HBO Fears Death and Nabs Fantasy Novel In Attempt To Fill Looming Thrones Void

With news of Nnedi Okorafor’s World Fantasy award-winning novel Who Fears Death being optioned by HBO, FIB can’t help but wonder if the network is scrambling for its next big ticket show as Game of Thrones hits the home stretch. 

Author of Who Fears Death, Nnedi Okorafor. Image credit: Gizmodo

The Nigerian-American author of Binti and The Book of Phoenix, broke the news on social media, noting that the development had been “four years in the making”.

Who Fears Death is set in Saharan Africa, in a post-apocalyptic society where the lighter-skinned Nuru people are perpetrators of the oppression and terrorization of the darker-skinned Okeke people. The fantasy novel revolves around a young protagonist, sorceress Onyesonwu – a product of her mother’s rape, and bearing the features of the perpetrator – abandoned in the desert. As Onyesonwu matures and grows into her powers, she soon learns that her fate is aligned with that of her people, the Okeke.

And guess who has signed on as executive producer? None other than the author of A Song of Ice and Fire, George R.R. Martin. Without detracting from Okorafor’s success, we can’t help but feel HBO is clutching at straws to fill the looming gigantic void left when Game of Thrones wraps up their final season… and keep Martin and his controversial, homicidal ramblings (and their associated rating spikes) on the payroll.

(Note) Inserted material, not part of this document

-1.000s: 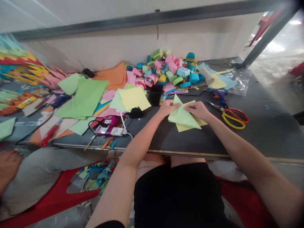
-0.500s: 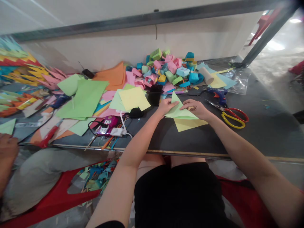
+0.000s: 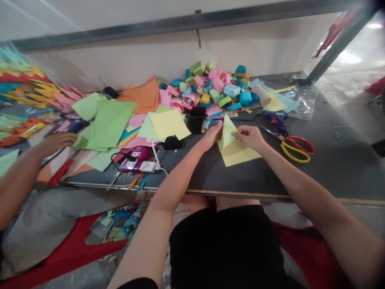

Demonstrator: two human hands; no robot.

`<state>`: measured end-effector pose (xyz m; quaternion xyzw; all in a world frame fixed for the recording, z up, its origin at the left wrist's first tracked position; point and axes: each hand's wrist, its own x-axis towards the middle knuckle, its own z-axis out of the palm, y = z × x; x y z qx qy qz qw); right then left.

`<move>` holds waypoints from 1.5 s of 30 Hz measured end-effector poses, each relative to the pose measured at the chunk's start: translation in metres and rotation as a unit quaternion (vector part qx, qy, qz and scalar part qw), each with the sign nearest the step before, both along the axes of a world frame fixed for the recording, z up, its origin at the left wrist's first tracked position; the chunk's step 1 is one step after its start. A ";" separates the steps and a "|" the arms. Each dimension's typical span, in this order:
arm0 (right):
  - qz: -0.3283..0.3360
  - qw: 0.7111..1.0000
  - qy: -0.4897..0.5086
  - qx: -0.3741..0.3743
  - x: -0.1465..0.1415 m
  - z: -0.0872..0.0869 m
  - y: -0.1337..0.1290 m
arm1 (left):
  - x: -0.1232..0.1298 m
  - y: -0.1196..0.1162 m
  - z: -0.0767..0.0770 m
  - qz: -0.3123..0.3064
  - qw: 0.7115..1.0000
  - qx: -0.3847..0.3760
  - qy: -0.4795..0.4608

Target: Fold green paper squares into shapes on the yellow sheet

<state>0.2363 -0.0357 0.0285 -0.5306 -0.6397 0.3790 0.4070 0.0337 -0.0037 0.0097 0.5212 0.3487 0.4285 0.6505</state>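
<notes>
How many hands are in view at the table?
3: the left hand and right hand at the folded light-green paper sheet, and a co-worker's hand by the large green paper sheet. Others may be hidden.

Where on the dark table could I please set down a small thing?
The widest bare patch of the table lies right of the scissors. A smaller one lies between the yellow sheet under the folded green paper and the front edge. The back is crowded by folded paper pieces, the left by loose sheets.
</notes>
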 end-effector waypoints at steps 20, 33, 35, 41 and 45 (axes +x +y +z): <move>-0.039 0.997 0.066 0.013 -0.004 0.004 -0.005 | 0.005 -0.012 0.017 0.170 0.982 0.087 -0.013; -0.029 0.996 0.087 -0.010 -0.004 0.004 -0.005 | 0.003 -0.014 0.022 0.190 0.977 0.097 -0.008; -0.032 0.995 0.096 0.005 -0.004 0.004 -0.004 | 0.003 -0.015 0.023 0.196 0.975 0.104 -0.001; -0.019 0.993 0.113 0.033 -0.004 0.002 -0.001 | 0.004 -0.015 0.023 0.186 0.975 0.118 0.008; 0.037 0.990 0.126 0.043 -0.004 0.002 0.001 | 0.004 -0.018 0.026 0.141 0.982 0.124 0.004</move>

A Song of Ice and Fire author, George R.R. Martin. Image credit: CBR

Having said that, Okorafor’s examination of racial and gender inequality and genital mutilation will make for an eye-opening and fantastical telling of these disturbing realities, particularly in the wake of Hulu’s chilling dystopian success, The Handmaid’s Tale.

Now, if only George would sit the Stark down and smash out Winds of Winter, before we all go Ramsey Bolton on his ass.